[Collection entries]:
───
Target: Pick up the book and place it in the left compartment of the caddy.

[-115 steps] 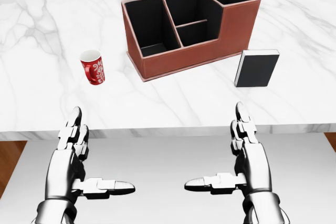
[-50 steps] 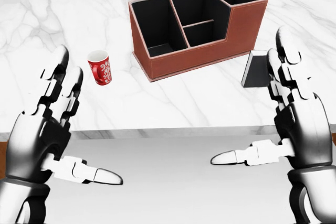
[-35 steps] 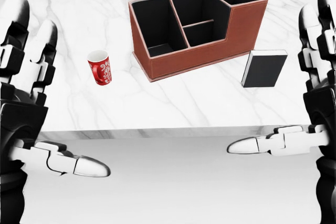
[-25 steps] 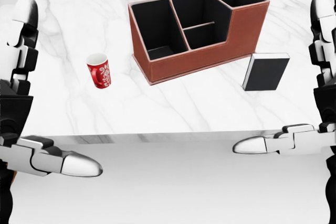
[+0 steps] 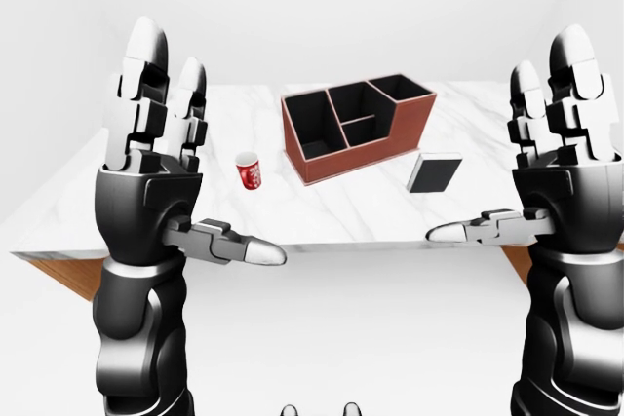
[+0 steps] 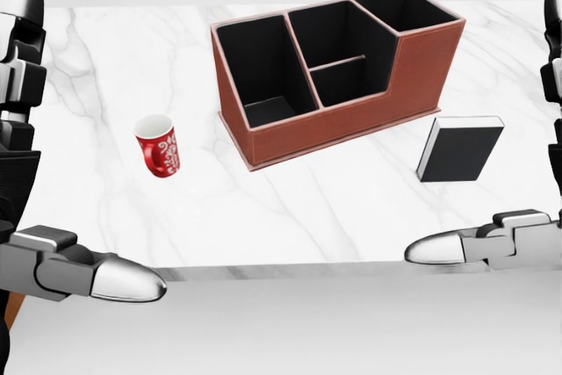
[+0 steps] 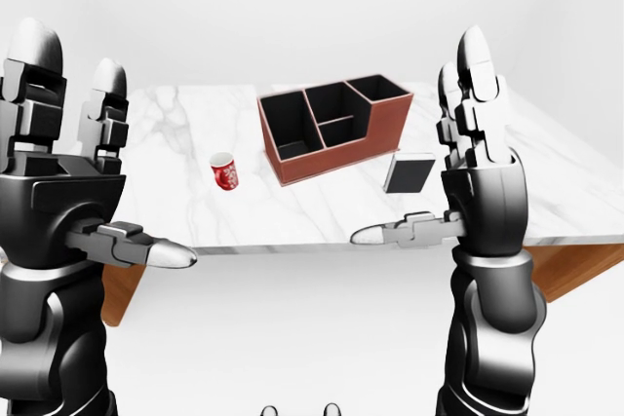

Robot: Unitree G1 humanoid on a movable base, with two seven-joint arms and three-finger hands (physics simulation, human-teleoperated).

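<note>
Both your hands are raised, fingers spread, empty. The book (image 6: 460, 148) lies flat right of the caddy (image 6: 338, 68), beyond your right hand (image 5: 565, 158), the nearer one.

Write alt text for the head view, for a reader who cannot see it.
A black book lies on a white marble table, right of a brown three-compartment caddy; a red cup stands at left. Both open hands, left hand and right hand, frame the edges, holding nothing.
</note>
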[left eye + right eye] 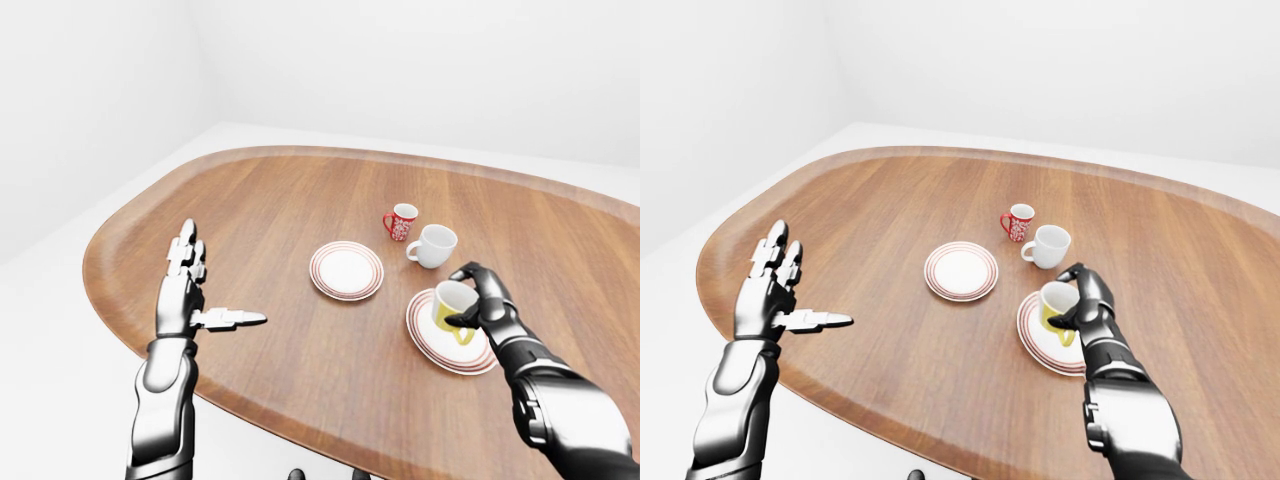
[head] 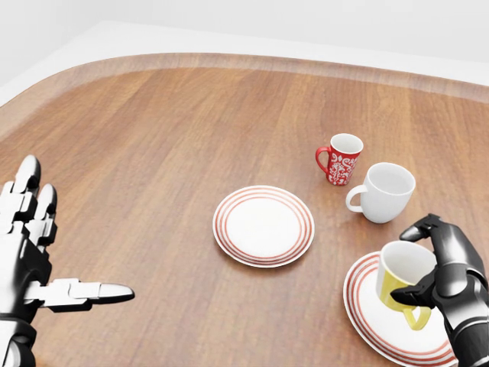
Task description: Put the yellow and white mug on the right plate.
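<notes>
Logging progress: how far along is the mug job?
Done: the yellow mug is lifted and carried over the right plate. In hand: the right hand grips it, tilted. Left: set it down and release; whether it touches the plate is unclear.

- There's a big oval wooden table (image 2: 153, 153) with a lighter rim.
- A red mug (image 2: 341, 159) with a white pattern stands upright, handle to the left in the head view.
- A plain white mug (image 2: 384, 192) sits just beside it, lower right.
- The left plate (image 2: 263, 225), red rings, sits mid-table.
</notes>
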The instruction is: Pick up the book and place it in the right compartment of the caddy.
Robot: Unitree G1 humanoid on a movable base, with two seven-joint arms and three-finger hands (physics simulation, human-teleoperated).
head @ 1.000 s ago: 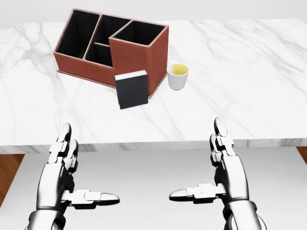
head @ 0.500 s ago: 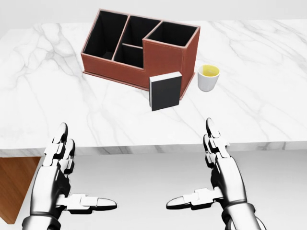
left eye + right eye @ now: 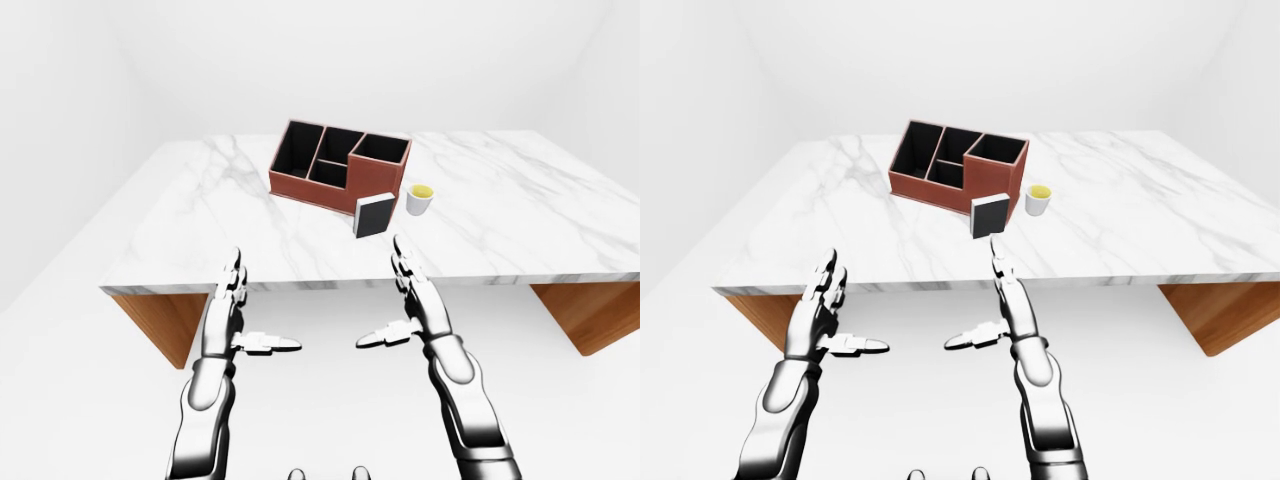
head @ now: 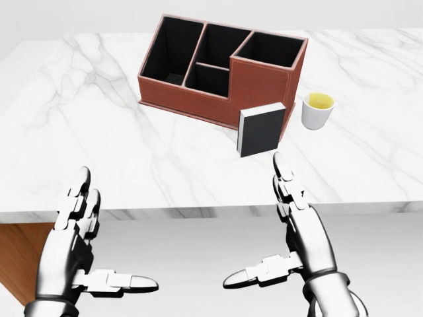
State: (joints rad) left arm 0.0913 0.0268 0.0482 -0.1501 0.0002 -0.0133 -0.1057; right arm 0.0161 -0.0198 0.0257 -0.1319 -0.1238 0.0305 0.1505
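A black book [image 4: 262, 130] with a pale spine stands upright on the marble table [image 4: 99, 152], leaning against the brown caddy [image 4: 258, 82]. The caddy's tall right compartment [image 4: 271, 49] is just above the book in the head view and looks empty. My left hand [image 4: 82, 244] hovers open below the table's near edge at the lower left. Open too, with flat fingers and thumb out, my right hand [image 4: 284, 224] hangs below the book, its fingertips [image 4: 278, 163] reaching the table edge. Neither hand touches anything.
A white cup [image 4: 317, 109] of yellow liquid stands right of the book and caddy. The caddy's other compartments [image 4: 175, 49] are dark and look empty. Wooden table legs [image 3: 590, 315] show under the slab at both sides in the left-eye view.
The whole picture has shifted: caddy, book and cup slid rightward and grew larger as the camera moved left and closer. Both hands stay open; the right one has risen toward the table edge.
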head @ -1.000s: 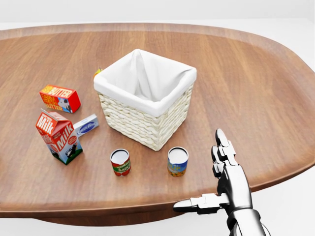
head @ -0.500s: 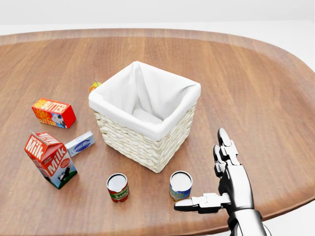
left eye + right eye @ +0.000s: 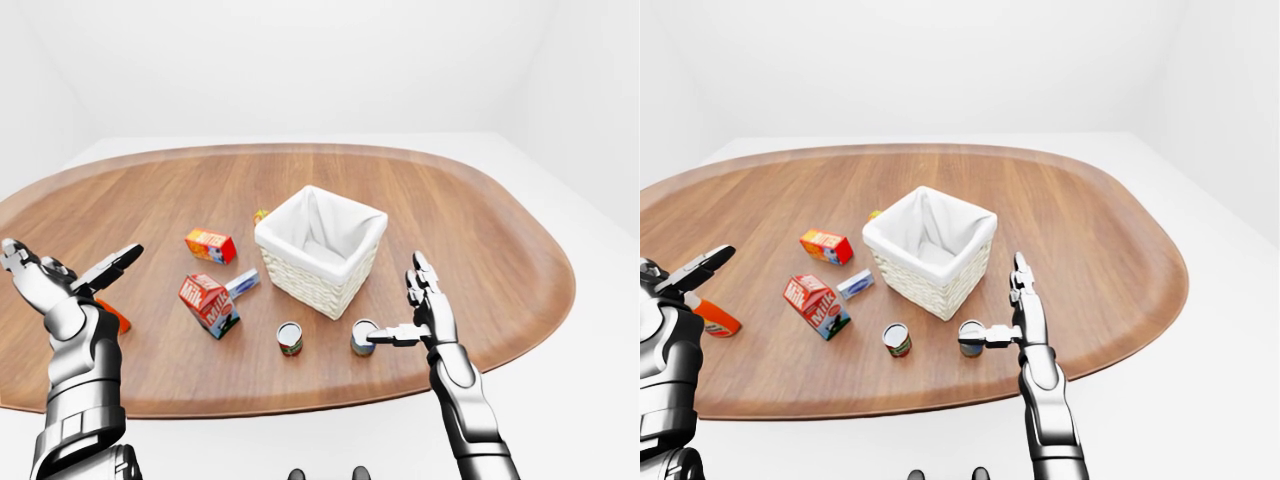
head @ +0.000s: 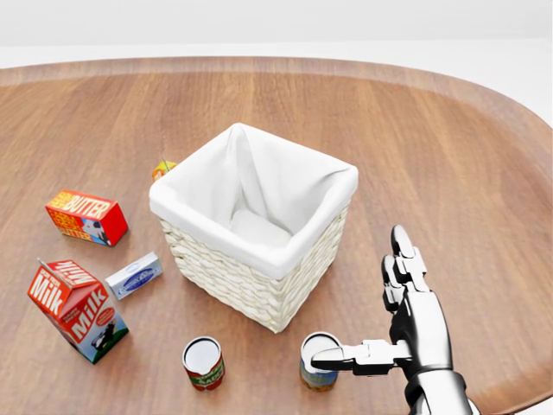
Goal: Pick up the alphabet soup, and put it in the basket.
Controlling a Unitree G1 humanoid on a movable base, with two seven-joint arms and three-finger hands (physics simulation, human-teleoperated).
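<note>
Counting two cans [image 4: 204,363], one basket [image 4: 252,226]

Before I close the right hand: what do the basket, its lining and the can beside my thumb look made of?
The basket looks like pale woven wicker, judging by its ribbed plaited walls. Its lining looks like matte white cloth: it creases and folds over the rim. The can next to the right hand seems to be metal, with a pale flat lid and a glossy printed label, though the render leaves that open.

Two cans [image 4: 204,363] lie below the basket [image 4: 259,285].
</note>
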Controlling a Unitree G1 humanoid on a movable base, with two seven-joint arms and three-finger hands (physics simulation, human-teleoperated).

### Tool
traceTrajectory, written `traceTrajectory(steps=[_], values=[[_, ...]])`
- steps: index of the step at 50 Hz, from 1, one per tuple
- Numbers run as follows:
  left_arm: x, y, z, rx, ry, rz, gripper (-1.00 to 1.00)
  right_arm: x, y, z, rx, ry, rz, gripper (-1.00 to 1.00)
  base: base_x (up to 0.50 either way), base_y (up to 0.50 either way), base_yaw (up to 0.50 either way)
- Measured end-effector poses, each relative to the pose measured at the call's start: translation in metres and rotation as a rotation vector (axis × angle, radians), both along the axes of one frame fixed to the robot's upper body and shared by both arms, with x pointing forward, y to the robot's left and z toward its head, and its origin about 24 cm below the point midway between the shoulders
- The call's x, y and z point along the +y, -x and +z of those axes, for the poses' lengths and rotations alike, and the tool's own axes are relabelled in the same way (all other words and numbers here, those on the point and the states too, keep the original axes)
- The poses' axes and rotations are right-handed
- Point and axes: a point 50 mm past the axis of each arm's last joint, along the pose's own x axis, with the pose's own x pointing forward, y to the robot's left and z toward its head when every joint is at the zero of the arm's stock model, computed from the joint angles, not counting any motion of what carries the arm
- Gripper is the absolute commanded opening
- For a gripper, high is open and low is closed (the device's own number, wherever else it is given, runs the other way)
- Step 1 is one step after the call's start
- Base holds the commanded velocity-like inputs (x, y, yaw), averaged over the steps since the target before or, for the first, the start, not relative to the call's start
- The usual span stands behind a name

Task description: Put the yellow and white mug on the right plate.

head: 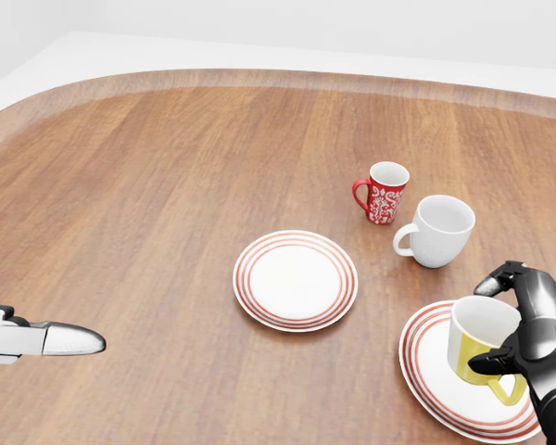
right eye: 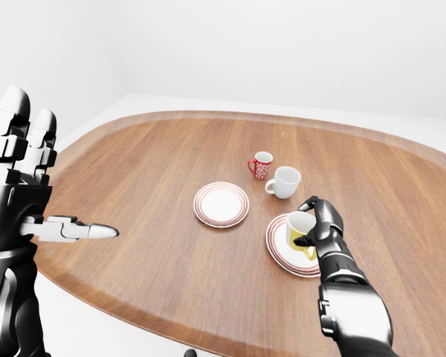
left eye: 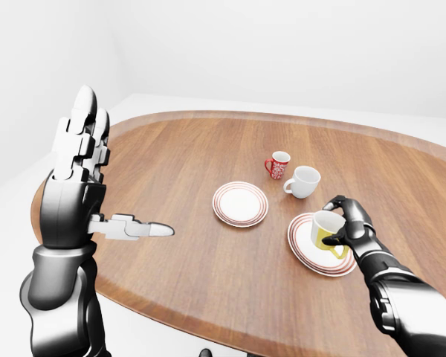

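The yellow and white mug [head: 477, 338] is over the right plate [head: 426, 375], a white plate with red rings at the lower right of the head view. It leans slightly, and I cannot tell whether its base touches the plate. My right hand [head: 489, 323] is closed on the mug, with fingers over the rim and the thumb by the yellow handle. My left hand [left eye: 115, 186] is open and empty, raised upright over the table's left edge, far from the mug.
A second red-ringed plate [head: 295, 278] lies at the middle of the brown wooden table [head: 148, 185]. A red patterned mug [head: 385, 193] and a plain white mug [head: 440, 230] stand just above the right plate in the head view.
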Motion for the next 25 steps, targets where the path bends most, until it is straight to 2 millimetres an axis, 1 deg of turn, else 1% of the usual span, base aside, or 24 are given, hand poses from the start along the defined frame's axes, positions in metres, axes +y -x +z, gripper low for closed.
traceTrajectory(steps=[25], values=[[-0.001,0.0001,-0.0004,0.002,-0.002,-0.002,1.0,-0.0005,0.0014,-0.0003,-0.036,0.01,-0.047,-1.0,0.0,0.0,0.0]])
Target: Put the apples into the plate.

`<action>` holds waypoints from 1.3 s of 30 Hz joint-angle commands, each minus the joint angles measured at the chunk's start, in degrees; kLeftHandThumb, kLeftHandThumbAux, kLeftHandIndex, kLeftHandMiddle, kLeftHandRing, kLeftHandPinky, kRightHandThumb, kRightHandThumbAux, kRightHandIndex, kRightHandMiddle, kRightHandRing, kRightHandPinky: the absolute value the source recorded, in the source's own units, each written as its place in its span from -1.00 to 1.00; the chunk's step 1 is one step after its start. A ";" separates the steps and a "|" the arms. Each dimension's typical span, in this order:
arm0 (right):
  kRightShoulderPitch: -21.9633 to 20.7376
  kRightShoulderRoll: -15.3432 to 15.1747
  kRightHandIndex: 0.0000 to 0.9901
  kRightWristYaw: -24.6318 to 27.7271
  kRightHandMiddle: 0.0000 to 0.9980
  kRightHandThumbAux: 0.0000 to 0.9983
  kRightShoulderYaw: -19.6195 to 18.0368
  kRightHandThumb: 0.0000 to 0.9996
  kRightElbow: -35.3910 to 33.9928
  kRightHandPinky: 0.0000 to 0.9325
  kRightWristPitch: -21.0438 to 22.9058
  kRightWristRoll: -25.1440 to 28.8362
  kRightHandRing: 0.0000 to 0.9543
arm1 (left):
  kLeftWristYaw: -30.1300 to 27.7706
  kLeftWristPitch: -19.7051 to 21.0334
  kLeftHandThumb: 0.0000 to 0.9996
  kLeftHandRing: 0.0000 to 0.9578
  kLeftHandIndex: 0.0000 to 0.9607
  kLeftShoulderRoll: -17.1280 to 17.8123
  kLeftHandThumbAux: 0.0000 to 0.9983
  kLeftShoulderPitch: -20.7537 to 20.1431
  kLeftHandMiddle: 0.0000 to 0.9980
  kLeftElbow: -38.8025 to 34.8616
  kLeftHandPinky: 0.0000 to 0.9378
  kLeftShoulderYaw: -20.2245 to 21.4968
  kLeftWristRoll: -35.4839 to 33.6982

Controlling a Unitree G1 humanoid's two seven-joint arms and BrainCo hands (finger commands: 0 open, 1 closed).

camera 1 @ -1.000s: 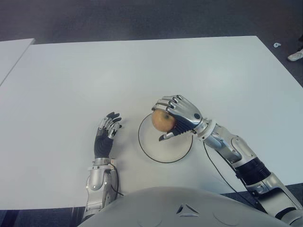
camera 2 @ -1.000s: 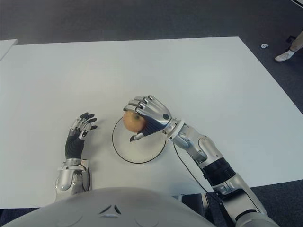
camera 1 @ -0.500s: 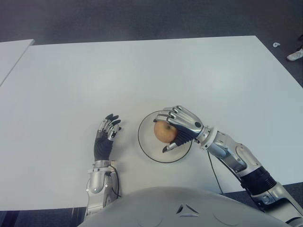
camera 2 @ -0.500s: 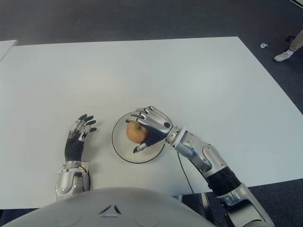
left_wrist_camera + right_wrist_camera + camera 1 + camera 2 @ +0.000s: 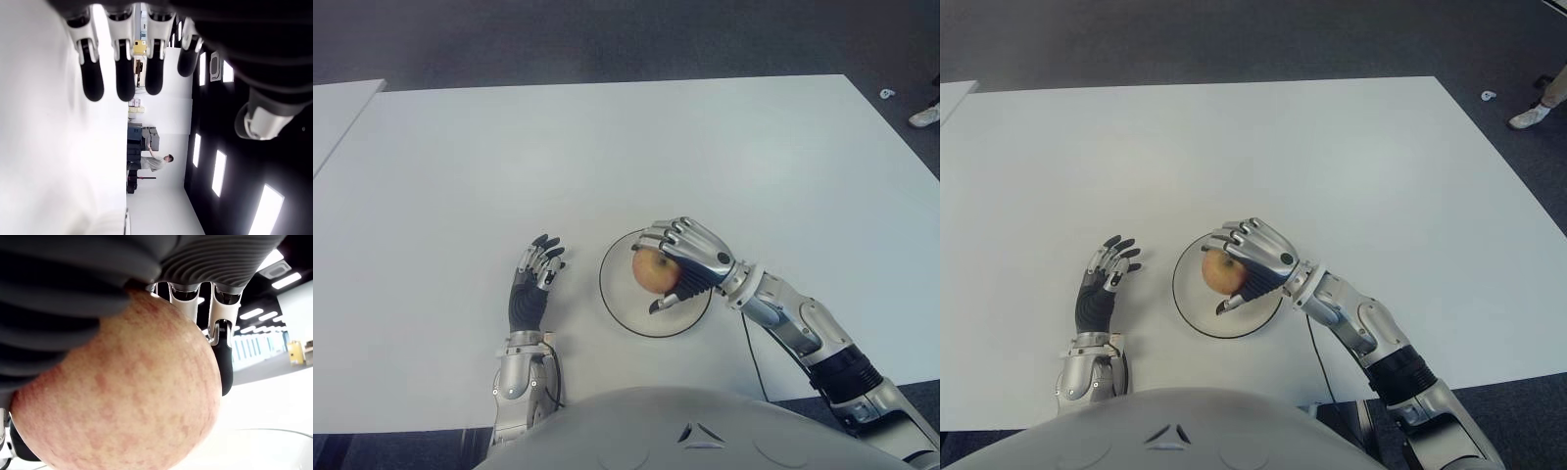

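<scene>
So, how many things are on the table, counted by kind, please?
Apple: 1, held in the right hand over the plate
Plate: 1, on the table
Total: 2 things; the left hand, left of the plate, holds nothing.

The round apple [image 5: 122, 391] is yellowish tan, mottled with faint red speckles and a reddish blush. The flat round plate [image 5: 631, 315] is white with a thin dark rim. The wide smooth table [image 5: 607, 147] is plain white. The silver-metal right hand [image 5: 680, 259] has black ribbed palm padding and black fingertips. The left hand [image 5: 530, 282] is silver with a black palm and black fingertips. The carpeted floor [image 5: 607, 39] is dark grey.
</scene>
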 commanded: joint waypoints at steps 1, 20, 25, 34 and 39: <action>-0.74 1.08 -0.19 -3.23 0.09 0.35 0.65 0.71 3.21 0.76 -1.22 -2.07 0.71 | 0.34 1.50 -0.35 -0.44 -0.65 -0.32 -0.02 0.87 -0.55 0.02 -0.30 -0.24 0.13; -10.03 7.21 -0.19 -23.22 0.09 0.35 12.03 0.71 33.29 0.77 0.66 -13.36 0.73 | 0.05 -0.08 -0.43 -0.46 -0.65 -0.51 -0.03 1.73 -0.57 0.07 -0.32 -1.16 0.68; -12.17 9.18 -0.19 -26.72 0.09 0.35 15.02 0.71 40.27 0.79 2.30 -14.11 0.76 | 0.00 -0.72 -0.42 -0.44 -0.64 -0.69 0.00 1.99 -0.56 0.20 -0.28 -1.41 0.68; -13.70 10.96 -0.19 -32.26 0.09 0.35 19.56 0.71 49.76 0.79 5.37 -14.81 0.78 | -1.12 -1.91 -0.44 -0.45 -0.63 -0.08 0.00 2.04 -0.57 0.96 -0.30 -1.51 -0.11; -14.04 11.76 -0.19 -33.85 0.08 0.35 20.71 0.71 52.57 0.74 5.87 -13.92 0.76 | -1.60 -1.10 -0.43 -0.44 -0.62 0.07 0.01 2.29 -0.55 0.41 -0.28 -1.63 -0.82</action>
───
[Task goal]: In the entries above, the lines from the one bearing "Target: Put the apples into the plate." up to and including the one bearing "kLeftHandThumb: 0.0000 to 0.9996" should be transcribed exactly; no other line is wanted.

[Answer to this task]:
Target: Put the apples into the plate.

`<action>` holds waypoints from 1.3 s of 30 Hz joint-angle commands, each minus the joint angles measured at the chunk's start, in degrees; kLeftHandThumb, kLeftHandThumbAux, kLeftHandIndex, kLeftHandMiddle, kLeftHandRing, kLeftHandPinky, kRightHandThumb, kRightHandThumbAux, kRightHandIndex, kRightHandMiddle, kRightHandRing, kRightHandPinky: the absolute value the source recorded, in the source's own units, each written as its place in its span from -1.00 to 1.00; the chunk's step 1 is one step after its start. A ";" separates the steps and a "|" the arms. Each dimension's typical span, in this order:
arm0 (right):
  kRightShoulderPitch: -21.9633 to 20.7376
  kRightShoulderRoll: -15.3432 to 15.1747
  kRightHandIndex: 0.0000 to 0.9901
  kRightWristYaw: -24.6318 to 27.7271
  kRightHandMiddle: 0.0000 to 0.9980
  kRightHandThumbAux: 0.0000 to 0.9983
  kRightShoulderYaw: -19.6195 to 18.0368
  kRightHandThumb: 0.0000 to 0.9996
  kRightElbow: -35.3910 to 33.9928
  kRightHandPinky: 0.0000 to 0.9325
  kRightWristPitch: -21.0438 to 22.9058
  kRightWristRoll: -25.1440 to 28.8362
  kRightHandRing: 0.0000 to 0.9543
arm1 (left):
  kLeftWristYaw: -30.1300 to 27.7706
  kLeftWristPitch: -19.7051 to 21.0334
  kLeftHandThumb: 0.0000 to 0.9996

No other output is needed; the exercise is complete.